▶ The problem: Within the listing below, please copy exactly the lines between the line holding "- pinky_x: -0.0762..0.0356" and the line holding "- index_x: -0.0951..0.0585", inclusive.

*** Opening Dataset section ***

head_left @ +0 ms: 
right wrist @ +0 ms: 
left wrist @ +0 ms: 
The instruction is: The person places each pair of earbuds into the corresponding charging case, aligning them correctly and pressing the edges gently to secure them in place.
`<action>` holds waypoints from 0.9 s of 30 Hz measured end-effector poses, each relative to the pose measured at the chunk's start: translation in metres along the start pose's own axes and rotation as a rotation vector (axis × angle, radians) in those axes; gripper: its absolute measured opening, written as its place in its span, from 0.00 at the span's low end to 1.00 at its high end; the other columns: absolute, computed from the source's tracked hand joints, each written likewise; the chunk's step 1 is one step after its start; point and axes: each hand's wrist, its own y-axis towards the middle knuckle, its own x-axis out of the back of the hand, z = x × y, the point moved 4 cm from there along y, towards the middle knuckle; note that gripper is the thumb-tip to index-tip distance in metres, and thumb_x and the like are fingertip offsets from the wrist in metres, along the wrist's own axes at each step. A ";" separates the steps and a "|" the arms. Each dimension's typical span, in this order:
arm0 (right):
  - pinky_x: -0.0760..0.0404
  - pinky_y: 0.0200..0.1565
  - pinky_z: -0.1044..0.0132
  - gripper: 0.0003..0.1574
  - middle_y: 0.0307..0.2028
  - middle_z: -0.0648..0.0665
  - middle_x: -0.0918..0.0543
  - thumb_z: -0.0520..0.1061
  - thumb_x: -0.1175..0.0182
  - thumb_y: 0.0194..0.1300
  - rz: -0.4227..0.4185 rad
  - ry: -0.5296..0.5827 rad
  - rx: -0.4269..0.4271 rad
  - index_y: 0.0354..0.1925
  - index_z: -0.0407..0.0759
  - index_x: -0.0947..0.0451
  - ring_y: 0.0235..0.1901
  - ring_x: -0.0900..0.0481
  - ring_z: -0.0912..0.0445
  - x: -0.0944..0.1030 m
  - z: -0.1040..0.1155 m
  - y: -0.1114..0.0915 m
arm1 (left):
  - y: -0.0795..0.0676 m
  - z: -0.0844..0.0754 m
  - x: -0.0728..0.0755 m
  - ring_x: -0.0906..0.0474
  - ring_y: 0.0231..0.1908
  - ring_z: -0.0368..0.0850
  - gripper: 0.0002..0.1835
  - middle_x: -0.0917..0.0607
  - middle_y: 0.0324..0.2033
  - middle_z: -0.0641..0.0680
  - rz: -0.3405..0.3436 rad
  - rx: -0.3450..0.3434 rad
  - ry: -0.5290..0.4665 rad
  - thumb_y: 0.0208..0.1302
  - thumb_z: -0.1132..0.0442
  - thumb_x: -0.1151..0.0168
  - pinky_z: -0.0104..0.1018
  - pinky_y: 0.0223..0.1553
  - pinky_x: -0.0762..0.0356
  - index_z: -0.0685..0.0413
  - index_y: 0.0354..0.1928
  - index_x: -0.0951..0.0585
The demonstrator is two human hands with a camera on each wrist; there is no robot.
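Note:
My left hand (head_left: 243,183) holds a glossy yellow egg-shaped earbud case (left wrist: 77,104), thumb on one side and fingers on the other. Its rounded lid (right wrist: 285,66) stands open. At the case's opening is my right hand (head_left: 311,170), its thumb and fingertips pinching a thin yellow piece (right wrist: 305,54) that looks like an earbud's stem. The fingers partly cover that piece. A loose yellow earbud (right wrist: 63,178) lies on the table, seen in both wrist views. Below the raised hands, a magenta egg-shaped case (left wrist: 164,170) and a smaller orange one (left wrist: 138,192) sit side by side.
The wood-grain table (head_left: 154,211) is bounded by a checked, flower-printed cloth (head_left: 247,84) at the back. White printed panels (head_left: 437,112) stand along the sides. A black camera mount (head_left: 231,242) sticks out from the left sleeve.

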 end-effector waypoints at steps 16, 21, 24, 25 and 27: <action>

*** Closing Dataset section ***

▶ Response:
  - pinky_x: -0.0762..0.0356
  - index_z: -0.0685..0.0413
  - index_y: 0.0354..0.1928
  - index_x: -0.0951..0.0585

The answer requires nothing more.